# Alarms and Possible Causes

Alarm configurations can be found in dropship's terraform [here](git-aws.internal.justin.tv/cb/dropship/tree/master/terraform/modules/cloudwatch).

All alarms in cloudwatch can be found [here](https://us-west-2.console.aws.amazon.com/cloudwatch/home?region=us-west-2#alarmsV2:?search=cb-dropship&alarmFilter=ALL)

## Table of Contents
1. [Elastic Beanstalk](#elastic-beanstalk)
2. [Load Balancer](#load-balancer)
3. [DynamoDB](#dynamodb)

## Elastic Beanstalk

#### cb-dropship-production-api-health

|               |   |
|---------------|----------------------------------------------------------------------|
| **Trigger**   | Beanstalk application health is `degraded` or `severe` for 2 minutes |
| **Causes**    | Instances are down or returning high threshold of 5xx responses |
| **Resolution**| Check beanstalk health page, rollbar logs, and instance logs.

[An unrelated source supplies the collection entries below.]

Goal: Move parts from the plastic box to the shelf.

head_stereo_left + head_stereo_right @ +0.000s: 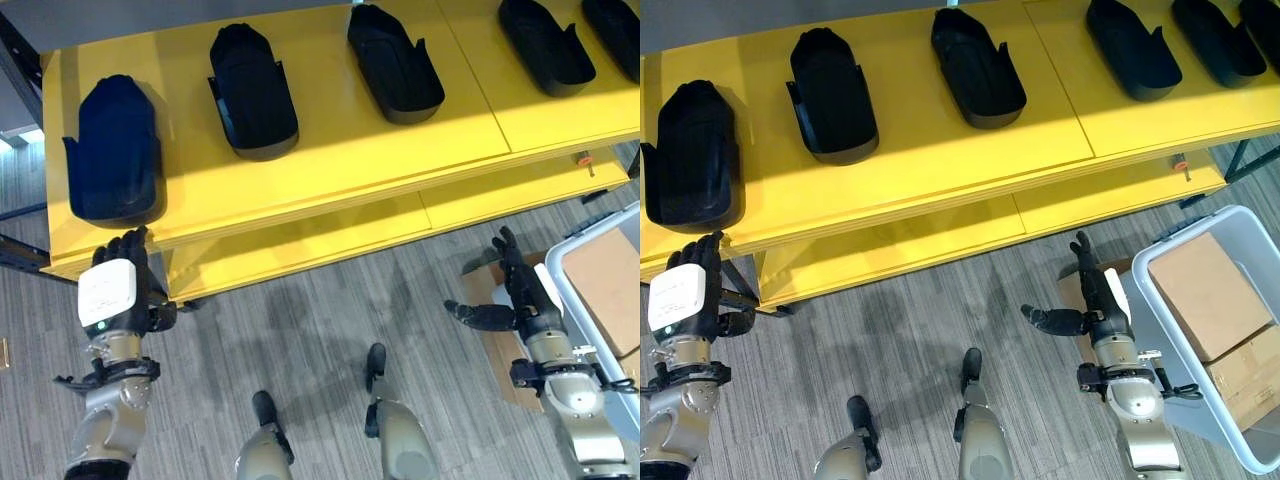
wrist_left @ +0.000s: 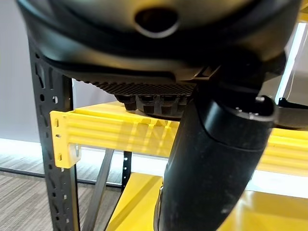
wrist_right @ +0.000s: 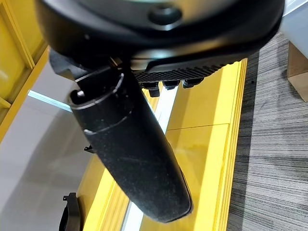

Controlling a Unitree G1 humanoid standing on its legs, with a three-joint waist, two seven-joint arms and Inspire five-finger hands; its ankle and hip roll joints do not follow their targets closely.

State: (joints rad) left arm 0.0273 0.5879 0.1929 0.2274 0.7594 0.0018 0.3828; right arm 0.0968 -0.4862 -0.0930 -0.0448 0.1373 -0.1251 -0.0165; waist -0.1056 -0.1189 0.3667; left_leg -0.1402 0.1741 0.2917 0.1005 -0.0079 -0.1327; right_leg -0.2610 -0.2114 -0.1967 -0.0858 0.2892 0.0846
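Black moulded parts (image 1: 118, 150) lie in a spaced row along the yellow shelf (image 1: 330, 160) across the top of the frame, set apart, probably so each can be placed singly. At lower right the grey plastic box (image 1: 1160, 300) holds cardboard cartons (image 1: 1205, 295). Both hands are empty with fingers relaxed: the left hand (image 1: 125, 285) below the shelf edge at lower left, the right hand (image 1: 1095, 300) beside the box, likely about to reach in.

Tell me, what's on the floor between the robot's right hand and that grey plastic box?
A flat piece of brown cardboard lies under the open right hand, reaching toward the plastic box, in the right eye view.
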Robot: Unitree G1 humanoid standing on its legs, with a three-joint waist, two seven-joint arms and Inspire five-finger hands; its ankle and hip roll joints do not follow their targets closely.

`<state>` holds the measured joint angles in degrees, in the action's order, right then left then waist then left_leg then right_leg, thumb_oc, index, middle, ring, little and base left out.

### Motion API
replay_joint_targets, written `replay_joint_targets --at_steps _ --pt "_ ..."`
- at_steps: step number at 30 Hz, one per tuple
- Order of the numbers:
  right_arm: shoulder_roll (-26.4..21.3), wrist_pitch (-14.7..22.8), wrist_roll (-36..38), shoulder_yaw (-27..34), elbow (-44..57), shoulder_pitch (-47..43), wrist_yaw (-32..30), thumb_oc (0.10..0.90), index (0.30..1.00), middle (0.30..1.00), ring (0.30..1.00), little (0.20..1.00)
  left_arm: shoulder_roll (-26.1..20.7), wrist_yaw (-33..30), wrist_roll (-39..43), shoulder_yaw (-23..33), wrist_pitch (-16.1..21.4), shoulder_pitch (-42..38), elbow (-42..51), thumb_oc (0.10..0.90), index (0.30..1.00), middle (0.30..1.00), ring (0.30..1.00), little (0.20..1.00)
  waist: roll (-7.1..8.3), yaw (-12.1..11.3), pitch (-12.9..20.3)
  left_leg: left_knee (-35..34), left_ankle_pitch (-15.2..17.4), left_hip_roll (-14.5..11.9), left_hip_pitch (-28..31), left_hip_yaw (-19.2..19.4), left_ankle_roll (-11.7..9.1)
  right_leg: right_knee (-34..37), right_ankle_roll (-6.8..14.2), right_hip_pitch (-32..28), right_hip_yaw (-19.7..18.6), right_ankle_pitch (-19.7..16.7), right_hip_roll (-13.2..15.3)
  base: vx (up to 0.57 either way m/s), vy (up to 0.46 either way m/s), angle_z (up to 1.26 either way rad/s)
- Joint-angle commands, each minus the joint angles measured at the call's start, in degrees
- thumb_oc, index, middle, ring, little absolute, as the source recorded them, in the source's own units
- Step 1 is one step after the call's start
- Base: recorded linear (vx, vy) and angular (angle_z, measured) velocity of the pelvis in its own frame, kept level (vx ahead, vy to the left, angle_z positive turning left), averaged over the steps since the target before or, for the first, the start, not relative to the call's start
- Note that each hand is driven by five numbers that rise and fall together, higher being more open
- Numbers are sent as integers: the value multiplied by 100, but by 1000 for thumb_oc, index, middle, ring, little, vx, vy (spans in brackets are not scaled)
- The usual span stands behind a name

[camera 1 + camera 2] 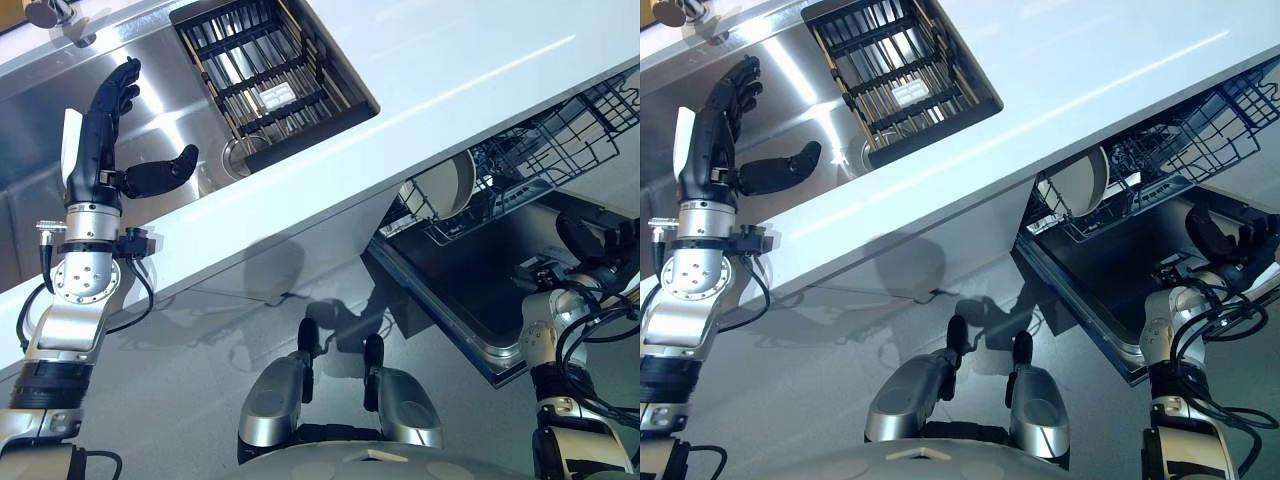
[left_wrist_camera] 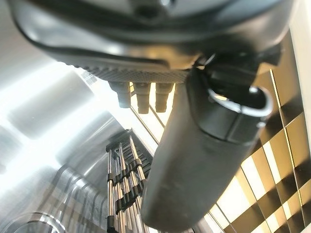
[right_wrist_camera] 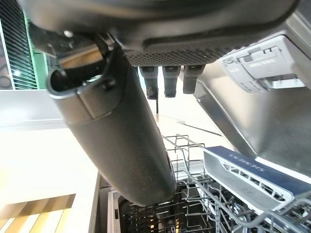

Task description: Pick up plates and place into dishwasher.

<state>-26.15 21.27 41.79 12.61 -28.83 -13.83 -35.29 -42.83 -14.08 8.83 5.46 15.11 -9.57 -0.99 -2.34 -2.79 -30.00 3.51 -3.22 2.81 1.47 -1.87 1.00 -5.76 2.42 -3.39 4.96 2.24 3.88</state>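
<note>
- The white surface (image 1: 470, 70) runs across the head views, with a steel sink (image 1: 170, 80) sunk into it at the robot's left.
- The dishwasher (image 1: 490, 290) stands open under the surface at the robot's right, its door folded down and its wire rack (image 1: 560, 130) pulled out above the door.
- A dark slatted drying rack (image 1: 265, 70) sits in the far part of the sink, beside the round drain (image 1: 235, 155).
- 1 white plate (image 1: 455, 185) stands on edge in the near-left end of the wire rack, partly tucked under the surface's edge.
- The left hand (image 1: 105, 130) is raised over the sink, fingers up and loosely straight, thumb stretched out sideways, empty; its wrist view looks past the thumb at the bars of the drying rack.
- The right hand (image 1: 1225, 235) hangs over the open door just beside the wire rack, fingers relaxed and holding nothing; its wrist view shows the rack's wires and a blue-edged tray (image 3: 248, 170) past the thumb.
</note>
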Motion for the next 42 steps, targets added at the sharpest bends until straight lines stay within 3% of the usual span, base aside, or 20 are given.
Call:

Possibly add more instances or reboot instances |

#### cb-dropship-production-api-avg-latency

|               |   |
|---------------|----------------------------------------------------------------------|
| **Trigger**   | Average latency from instances is higher than 1s for 20 minutes |
| **Causes**    | Instances are down, over worked, or bottlenecked |
| **Resolution**| Check beanstalk health page, rollbar logs, and instance logs. Check grafana for endpoint timings |

#### cb-dropship-production-api-avg-cpu

|               |   |
|---------------|----------------------------------------------------------------------|
| **Trigger**   | Average CPU usage is higher than 80% for 20 minutes |
| **Causes**    | Instances are over worked or under sized |
| **Resolution**| Check instance health, add more instances or size up current instances |

# Load Balancer

#### cb-dropship-production-api-elb-latency

|               |   |
|---------------|----------------------------------------------------------------------|
| **Trigger**   | Average latency from ELB is longer than 500ms for 20 minutes |
| **Causes**    | High request load or not enough instances |
| **Resolution**| Determine cause of request load. Add more instances if needed |

#### cb-dropship-production-api-elb-5xx

|               |   |
|---------------|----------------------------------------------------------------------|
| **Trigger**   | More than 500 5XX errors are returned from the ELB in 2 minutes |
| **Causes**    | ELB is down or cannot handle request load |
| **Resolution**| Determine cause of request load. Potentially reboot ELB instance or add more instances |

#### cb-dropship-production-api-spillover

|               |   |
|---------------|----------------------------------------------------------------------|
| **Trigger**   | ELB spillover queue has length over 2500 items for 2 minutes |
| **Causes**    | Request rate has spiked and ELB cannot route incoming requests to instances |
| **Resolution**| Add more instances until the request rate has lowered |

#### cb-dropship-production-api-backend-5XX

|               |   |
|---------------|----------------------------------------------------------------------|
| **Trigger**   | The ELB is reporting that instances are returning more than 500 5XX errors in 2 minutes |
| **Causes**    | Instances are down or returning high threshold of 5xx responses |
| **Resolution**| Check beanstalk health page, rollbar logs, and instance logs. Possibly add more instances or reboot instances |

# DynamoDB

#### dropship-production-quick-actions-layout-write-capacity

|               |   |
|---------------|----------------------------------------------------------------------|
| **Trigger**   | The quick actions layout table write capacity is greater than 500 for 5 minutes |
| **Causes**    | Increased usage of stream manager page, possible request spam |
| **Resolution**| Check dynamo metrics, check application request logging, increase write capacity and tune autoscaling parameters if r/s is sustained |

#### dropship-production-quick-actions-layout-read-capacity

|               |   |
|---------------|----------------------------------------------------------------------|
| **Trigger**   | The quick actions layout table read capacity is greater than 500 for 5 minutes |
| **Causes**    | Increased usage of stream manager page, possible request spam  |
| **Resolution**| Check dynamo metrics, check application request logging, increase read capacity and tune autoscaling parameters if r/s is sustained |